En sus últimos años en Lima, pese a su precario estado de salud, continuaba haciendo grandes penitencias y pasaba noches enteras en oración. También iba a menudo a visitar a los enfermos o salía a las calles a predicar con su pequeño rabel y una cruz en las manos. Así conseguía juntar a un gran número de personas y las congregaba en la Plaza Mayor, donde se dirigía a la muchedumbre en alta voz. Predicaba en todas partes: en los talleres artesanales, garitos, calles, monasterios e incluso en los corrales de teatro. Especial significado tuvo su oposición a ciertos espectáculos teatrales en los que a su juicio se ofendía a Dios.
Teresa Izquierdo
Famosa cocinera peruana, cultora de la tradicional cocina criolla peruana, nació en el distrito de Lince, en Lima, el 10 de marzo de 1934, y se inició en la cocina ayudando a su madre, Luz Divina Gonzales, cocinera de Cañete, quien la instruyó en el arte de la preparación de alimentos.
Según se cuenta, en una oportunidad, cuando contaba con 8 años, cocinó para una familia entera pues su madre enfermó. La pequeña Teresa confirmó así sus dotes de cocinera que se fueron perfeccionando con el tiempo.
En 1960, Teresa emprendió su negocio propio. Primero, ofreciendo potajes criollos en las peleas de gallos de Camacho. Después, comercializando sus picarones, anticuchos y célebres frejoles con seco en la Feria Agropecuaria de La Molina.
El 26 de abril de 1978 inauguró su restaurante ‘El Rincón que no conoces’, que se hizo muy conocido por el público, ya que su consigna era, al igual que la misión de Teresa, conservar lo tradicional de la cocina peruana. El local obtuvo muchos reconocimientos gracias a la labor de su fundadora. Se convirtió, así, en una de las mujeres representativas del arte culinario peruano.
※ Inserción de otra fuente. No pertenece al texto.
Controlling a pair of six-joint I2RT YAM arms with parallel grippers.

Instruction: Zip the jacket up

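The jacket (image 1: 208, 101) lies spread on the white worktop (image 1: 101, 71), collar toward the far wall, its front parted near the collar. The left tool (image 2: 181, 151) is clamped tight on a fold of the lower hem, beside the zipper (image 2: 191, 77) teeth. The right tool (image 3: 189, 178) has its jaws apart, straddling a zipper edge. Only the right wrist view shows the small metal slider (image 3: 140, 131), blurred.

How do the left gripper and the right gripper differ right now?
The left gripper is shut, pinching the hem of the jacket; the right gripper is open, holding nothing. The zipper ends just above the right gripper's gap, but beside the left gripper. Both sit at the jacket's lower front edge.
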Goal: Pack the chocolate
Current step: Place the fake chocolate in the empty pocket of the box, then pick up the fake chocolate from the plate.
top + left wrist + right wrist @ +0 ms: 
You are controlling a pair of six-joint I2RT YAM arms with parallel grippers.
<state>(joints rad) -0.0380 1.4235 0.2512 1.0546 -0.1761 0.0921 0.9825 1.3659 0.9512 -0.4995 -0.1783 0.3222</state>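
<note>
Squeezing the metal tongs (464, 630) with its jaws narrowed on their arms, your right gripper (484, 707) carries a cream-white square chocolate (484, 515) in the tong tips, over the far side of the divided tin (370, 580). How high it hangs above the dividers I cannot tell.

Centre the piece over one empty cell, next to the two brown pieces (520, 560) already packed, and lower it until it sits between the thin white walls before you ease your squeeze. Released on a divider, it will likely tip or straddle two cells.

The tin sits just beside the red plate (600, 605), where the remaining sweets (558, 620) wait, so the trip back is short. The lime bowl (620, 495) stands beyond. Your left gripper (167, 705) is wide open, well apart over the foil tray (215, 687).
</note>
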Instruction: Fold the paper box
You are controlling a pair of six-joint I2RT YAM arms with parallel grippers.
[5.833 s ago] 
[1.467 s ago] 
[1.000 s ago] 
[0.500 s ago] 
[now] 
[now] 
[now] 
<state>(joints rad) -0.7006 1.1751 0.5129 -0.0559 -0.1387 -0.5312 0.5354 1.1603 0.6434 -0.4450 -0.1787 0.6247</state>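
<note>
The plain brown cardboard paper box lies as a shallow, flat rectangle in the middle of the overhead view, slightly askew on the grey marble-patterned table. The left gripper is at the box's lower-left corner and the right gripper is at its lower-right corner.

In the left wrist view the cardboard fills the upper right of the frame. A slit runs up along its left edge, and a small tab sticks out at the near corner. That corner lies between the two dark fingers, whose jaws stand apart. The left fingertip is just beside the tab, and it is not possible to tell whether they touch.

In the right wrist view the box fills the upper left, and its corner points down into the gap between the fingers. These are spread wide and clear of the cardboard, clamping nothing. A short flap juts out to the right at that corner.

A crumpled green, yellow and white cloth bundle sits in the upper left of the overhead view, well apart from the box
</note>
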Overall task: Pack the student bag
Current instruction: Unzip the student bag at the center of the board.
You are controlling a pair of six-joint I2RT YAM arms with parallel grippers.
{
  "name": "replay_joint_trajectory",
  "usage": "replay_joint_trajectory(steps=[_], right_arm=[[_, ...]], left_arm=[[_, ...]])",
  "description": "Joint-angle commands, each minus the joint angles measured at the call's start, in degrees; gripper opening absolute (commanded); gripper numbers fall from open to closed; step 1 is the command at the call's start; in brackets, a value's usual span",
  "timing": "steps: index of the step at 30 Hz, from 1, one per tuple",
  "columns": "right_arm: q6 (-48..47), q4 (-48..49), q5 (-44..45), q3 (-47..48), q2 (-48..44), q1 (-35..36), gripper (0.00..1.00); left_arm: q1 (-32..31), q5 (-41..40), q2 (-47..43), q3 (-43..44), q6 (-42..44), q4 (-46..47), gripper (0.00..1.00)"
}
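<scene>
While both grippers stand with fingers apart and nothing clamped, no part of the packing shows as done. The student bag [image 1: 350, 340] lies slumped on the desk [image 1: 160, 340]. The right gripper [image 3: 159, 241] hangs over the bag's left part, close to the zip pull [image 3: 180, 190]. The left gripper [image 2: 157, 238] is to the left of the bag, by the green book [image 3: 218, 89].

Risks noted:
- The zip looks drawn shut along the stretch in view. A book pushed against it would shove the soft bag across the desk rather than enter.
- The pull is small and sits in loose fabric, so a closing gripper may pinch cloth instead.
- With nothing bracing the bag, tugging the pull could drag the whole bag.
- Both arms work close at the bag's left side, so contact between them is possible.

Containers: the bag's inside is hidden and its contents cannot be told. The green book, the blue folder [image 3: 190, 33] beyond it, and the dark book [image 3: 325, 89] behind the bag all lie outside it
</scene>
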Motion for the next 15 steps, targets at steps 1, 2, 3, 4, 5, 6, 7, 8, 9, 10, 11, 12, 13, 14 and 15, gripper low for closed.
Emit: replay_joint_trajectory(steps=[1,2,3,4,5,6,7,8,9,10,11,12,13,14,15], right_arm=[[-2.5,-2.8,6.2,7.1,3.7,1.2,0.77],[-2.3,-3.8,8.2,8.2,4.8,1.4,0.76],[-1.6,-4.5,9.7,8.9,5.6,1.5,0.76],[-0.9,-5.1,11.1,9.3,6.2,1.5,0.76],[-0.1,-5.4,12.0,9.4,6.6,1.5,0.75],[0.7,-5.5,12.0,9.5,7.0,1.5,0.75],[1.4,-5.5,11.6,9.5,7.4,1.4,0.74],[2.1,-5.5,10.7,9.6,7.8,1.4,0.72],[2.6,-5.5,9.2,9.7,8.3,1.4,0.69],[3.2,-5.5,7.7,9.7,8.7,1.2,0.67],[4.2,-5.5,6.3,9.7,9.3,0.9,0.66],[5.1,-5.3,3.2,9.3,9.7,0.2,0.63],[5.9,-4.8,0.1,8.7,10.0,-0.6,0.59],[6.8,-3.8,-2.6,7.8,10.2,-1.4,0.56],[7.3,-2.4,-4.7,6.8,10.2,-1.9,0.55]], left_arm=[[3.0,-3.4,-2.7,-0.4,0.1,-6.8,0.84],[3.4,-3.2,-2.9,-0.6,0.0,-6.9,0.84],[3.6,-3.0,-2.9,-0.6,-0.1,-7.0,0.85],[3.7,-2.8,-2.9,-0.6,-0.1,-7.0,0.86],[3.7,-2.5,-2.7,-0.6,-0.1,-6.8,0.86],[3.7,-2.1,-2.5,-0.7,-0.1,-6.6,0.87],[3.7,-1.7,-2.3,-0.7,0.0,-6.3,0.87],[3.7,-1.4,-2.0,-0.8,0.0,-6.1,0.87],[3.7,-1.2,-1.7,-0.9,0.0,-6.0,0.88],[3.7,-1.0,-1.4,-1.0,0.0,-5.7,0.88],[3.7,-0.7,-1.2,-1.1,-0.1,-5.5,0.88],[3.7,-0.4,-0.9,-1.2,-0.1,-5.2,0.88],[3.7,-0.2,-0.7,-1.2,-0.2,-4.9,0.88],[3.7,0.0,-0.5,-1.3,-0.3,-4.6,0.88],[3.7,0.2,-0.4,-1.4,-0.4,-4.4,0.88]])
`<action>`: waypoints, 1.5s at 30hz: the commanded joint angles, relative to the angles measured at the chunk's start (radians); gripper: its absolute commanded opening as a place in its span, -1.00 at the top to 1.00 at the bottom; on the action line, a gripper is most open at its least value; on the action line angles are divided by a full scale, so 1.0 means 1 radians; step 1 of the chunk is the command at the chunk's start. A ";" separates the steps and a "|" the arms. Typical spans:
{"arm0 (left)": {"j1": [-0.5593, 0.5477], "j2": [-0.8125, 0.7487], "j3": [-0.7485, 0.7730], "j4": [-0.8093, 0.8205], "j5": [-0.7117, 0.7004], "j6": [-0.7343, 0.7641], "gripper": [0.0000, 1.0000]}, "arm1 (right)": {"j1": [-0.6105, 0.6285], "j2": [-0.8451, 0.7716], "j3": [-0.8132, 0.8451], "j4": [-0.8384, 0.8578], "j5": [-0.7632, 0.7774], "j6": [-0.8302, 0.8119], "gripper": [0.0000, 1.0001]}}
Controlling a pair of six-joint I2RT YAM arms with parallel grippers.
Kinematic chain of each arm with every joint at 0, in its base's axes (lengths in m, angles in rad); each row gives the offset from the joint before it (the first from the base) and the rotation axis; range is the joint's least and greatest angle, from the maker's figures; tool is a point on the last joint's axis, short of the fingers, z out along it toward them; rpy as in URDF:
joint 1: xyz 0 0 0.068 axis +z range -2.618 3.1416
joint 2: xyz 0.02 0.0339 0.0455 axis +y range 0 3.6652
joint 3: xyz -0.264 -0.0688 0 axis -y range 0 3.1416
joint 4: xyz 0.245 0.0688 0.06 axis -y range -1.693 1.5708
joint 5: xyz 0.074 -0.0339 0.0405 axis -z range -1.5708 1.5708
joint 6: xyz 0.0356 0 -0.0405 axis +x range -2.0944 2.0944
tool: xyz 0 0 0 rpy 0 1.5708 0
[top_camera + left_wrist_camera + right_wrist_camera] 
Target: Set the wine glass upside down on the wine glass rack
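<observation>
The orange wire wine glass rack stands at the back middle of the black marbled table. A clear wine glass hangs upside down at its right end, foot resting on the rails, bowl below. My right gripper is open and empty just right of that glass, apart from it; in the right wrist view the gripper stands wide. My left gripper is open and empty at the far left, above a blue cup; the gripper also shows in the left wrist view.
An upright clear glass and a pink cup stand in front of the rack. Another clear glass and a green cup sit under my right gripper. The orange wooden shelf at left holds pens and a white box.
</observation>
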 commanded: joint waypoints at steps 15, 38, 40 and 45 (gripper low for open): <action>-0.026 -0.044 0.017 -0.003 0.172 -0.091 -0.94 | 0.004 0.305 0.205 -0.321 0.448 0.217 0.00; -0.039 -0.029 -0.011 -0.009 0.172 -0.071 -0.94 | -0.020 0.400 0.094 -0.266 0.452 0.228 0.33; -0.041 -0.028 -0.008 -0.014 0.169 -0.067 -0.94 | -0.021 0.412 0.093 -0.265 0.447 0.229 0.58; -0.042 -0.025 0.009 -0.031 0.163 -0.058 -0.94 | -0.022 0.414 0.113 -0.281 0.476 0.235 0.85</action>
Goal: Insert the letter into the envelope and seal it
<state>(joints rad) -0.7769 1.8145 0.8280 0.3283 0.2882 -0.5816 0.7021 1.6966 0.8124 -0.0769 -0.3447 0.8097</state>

En 2006, el Ministerio de Educación del Perú la condecoró como Maestra del Arte Culinario. En 2011 el Estado peruano reconoció su trayectoria con la Orden al Mérito por Servicios Distinguidos en el Grado de Gran Oficial. El 27 de julio de ese mismo año falleció por una obstrucción intestinal.
Como un  homenaje póstumo, la Asociación Peruana de Gastronomía (Apega) instituyó un premio que lleva su nombre para distinguir a las cocineras peruanas emprendedoras. 
Mónica Mondoñedo
Cantautora radicada en Estados Unidos, junto a su esposo Víctor Hurtado Riofrío, con quien integra el ‘Dúo de Oro’, que difunde la música criolla en ese país.
Nació en el Callao el 10 de marzo de 1958, y desde niña se inclinó por la música criolla. Al lado de su esposo inició su trayectoria musical, amenizando bailes y agasajos criollos, y posteriormente emigraron a los Estados Unidos, acompañados de sus hijos. 
Ya en ese país, los esposos continuaron con su amor por la música criolla, participaron en el 4.º Festival de la Canción Criolla AHRA, en Paterson, New Jersey, con el tema ‘Vuelve a mí’, con el que quedaron en segundo lugar. El tema fue grabado en Lima.